[Phpwm] Sagepay Direct integration - PCI Compliance

Bronwen Reid info at bronwenreid.com
Mon Nov 9 02:55:27 UTC 2009


Hi Dave, Andy,

Some very useful & helpful comments there which put things in
perspective somewhat - thank-you.

I don't run my own servers, but the webhosting company with whom I'm
working will bend over, if not backwards, at least sideways to help. 

B.




Dave Holmes wrote:
>
> PCI compliance depends on the volume of transactions and you have to
> be doing serious volume to get out of level 1 compliance which is a
> scan and self certification questionnaire.
>
> The scan will hit your system for now exploits or vulnerabilities and
> provided a report of what you need to fix, we managed to secure our
> platform once so all of our clients pass. The only thing it found for
> us was one injection issue on a contact form and the fact that our
> load balancer was supporting SSL2 and weak ciphers which was easy
> enough to resolve.
>
> I understand that this is not compulsory but failure to implement can
> result in the cancellation of you card processing rights in the event
> of fraud - so for the sake of £120 per year per merchant and a bit of
> work to the e-commerce platform essesntial
>
>
> Andy Cowan wrote:
>> Several issues/experiences spring to mind:
>>
>> 1. AFAIR PCI compliance is not the compulsory thing it's being made
>> out to be much of the time - effectively it's a liability shift, like
>> with chip and pin, and a revenue earning opportunity, as the card
>> companies push merchant to people to security testers like
>> SecurityMetrics for compliance.
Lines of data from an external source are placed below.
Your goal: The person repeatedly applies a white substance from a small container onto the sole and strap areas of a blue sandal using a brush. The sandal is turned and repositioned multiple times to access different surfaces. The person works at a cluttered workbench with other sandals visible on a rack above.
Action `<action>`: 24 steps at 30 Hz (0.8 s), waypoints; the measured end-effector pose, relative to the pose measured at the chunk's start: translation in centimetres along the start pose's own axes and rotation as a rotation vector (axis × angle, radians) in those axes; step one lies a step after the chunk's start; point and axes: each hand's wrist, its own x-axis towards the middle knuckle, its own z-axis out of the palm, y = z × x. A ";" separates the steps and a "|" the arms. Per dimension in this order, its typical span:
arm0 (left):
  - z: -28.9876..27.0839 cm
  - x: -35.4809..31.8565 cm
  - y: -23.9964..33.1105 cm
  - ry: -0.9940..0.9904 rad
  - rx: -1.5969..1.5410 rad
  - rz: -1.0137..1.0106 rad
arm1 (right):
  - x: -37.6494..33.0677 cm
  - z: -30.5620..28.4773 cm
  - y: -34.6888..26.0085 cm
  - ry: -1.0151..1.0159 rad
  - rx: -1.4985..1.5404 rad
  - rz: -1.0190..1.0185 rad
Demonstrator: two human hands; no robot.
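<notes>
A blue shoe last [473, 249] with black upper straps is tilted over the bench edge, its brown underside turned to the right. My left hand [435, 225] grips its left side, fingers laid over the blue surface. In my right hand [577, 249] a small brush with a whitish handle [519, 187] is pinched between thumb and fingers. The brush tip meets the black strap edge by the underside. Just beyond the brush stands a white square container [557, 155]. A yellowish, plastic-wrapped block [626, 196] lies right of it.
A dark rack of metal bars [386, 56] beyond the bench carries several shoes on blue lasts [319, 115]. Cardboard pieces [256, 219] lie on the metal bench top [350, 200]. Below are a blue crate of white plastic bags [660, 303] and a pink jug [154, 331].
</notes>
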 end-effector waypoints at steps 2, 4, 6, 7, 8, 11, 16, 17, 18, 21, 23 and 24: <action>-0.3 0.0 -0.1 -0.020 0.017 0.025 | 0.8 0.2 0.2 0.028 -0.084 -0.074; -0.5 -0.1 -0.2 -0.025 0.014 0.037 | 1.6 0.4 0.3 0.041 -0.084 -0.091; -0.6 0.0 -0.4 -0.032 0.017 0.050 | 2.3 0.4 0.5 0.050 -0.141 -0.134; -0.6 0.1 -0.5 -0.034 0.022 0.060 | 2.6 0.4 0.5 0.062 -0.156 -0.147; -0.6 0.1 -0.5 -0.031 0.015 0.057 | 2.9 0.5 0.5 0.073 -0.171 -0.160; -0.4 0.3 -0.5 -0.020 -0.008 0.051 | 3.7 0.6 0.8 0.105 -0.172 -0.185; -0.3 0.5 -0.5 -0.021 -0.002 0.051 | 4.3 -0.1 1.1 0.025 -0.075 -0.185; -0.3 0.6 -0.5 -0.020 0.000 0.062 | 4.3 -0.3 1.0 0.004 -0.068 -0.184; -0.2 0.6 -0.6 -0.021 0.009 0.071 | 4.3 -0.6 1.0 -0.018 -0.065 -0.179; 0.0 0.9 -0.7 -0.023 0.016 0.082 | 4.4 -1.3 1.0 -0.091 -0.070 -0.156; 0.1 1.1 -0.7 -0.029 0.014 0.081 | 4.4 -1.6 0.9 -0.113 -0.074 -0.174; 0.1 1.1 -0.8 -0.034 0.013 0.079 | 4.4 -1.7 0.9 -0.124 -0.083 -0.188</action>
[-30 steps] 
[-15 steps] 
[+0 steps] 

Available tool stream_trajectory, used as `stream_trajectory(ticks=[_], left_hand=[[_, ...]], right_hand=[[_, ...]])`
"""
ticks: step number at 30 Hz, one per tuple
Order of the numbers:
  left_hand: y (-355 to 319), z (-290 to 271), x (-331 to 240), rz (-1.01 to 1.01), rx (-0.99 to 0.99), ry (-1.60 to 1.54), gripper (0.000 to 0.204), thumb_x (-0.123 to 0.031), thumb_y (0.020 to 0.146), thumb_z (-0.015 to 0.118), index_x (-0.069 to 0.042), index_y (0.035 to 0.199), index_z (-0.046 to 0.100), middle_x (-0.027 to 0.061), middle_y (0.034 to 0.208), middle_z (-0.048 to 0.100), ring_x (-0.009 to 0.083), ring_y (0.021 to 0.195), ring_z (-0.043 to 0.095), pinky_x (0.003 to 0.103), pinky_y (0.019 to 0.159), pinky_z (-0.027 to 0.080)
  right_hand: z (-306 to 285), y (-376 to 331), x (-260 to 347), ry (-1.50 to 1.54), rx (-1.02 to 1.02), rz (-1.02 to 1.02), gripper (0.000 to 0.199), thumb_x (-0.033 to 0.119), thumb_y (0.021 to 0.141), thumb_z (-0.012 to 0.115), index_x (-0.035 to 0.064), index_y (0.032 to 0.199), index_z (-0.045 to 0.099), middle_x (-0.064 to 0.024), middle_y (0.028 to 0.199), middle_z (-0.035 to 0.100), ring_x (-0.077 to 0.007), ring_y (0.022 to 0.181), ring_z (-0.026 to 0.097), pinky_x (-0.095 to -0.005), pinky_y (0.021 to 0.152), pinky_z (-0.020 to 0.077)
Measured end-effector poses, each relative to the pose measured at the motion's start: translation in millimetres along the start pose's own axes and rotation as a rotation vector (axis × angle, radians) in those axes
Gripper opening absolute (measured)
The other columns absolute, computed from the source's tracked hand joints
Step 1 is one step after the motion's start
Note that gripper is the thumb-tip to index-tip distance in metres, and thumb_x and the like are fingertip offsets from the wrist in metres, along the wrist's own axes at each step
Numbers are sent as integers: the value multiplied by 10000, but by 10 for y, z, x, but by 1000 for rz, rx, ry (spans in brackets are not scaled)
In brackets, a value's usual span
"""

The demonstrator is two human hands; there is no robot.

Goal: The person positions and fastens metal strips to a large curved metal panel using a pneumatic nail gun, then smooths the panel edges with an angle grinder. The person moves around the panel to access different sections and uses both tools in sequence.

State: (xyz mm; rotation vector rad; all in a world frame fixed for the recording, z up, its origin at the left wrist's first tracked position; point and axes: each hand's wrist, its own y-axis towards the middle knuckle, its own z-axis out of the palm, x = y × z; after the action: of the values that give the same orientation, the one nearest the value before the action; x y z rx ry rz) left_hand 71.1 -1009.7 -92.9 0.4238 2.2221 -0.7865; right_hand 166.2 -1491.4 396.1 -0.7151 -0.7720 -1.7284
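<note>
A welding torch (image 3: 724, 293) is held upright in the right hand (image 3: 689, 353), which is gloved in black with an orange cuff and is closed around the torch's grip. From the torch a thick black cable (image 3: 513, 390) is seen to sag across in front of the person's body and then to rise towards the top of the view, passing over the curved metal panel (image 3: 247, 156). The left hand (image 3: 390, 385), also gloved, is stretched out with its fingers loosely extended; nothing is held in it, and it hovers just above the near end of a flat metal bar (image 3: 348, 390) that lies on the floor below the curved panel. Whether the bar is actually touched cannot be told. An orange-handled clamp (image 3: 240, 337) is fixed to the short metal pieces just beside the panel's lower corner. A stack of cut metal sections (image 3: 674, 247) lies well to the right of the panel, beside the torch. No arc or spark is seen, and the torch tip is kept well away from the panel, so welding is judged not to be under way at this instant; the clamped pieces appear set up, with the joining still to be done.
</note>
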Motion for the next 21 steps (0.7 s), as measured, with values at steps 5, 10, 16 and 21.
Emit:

In all the cases that we've dealt
>> with so far, badly informed bank sales staff have scared our
>> merchants into paying for Security Metrics when they really didn't
>> need it. Worldpay have issues of their own, just look at the security
>> issues they've had this year...
>>
>> 2. However, despite this, it's not that hard to acheive PCI
>> compliance - depnding on whether you run your own servers (dedicated
>> or VPS) or whether your host bothers with it. It can however be a
>> pain with some OS' - Windows/Centos/Redhat sping to mind (for
>> entirely different reasons). We have to ensure all our servers are
>> PCI compliant and once they are compliant, keeping them there isn't
>> too much of a chore.
>>
>> 3. There are easy ways round if you want to play the system - I know
>> of at least one customer who is compliant because what is actually
>> being scanned in the load balancer in front of his windows machines,
>> not the servers themselves. Not strictly within the spirit, but
>> definitely passes SecurityMetrics scans..
>>
>> I think that your analysis that they are going to push e-commerce
>> into a tighter and tighter corner is probably correct, but I think
>> then that the onus on providing that 'corner' is going to fall on the
>> hosting companies - I imagine that if I was to offer PCI compliant
>> hosting, you'd be interested in having me deal with that for you?
>> It's a function of the hosting environment I think...
>>
>> A.
>>
>> On 06/11/2009 16:21, Bronwen Reid wrote:
>>> Hello,
>>>
>>> Andy's right - integration with Sagepay direct is fairly okay, and
>>> the online examples are useful.
>>>
>>> However, something I've been looking at recently is PCI DSS
>>> compliance.  Sagepay mention this, but don't emphasis it; Worldpay
>>> ask for a Payment Card Industry Data Security (PCI DSS)
>>> Vulnerability Scan before they let people use the XML direct
>>> transfers (their equivalent of the sagepay direct model)
>>>
>>> But I think PCI compliance going to become more and more of an issue
>>> - credit card companies are making great efforts to tighten up on
>>> security and this seems to involve pushing e-commerce into a very
>>> restrictive environment where solutions like paypal or google
>>> checkout will be the norm.
>>>
>>> Has anyone got any experiences here, good or bad?